Défi littéraire : écrire sur un art...

Parce que la cuisine est un art, et la gourmandise, l’ingrédient principal...



Pour ce défi, le lien : 

 

 

Madame de Sévigné est convaincue, sans surprise

D’aucuns ne rivalisent à cette convoitise, à jamais sous son emprise

« Il vous flatte pour un temps, et puis, il vous allume

Tout d’un coup une fièvre continue* légère comme une plume »

 

Marquise exquise, insoumise au seuil de la gourmandise

Entre gaillardise et flemmardise, elle préfère les friandises.

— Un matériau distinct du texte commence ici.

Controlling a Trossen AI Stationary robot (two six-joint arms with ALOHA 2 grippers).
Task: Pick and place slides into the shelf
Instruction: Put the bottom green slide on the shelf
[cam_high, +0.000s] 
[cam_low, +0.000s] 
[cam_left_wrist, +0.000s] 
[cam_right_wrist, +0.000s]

Rendez-vous dans la gentilhommière, arrivée la première

Patientant dans la lumière, à la lisière de l’adultère

 

Elle a mis ses conditions, campé sur ses positions

Point de bonbons, de boudoirs ou autres aberrations

Elle rêve de moussoir et de chocolatière

Raison butoir pour enlever sa jarretière

 

La morale de cette singulière histoire

Est qu’un prétendant ne peut concevoir

Une passion privée de chocolat

Sous peine de passer pour un goujat indélicat.

 

Mode d’emploi : déguster le chocolat, en premier plat

En dessert, terminer par de chauds ébats.

 

 

(*) La marquise de Sévigné dit du chocolat, dans ses Lettres, qu’« il vous flatte pour un temps, et puis il vous allume tout d'un coup une fièvre continue ».

Pierre Hermé, Le grand livre du chocolat : 380 recettes, Vevey, Mondo,‎ 2007, 367 p.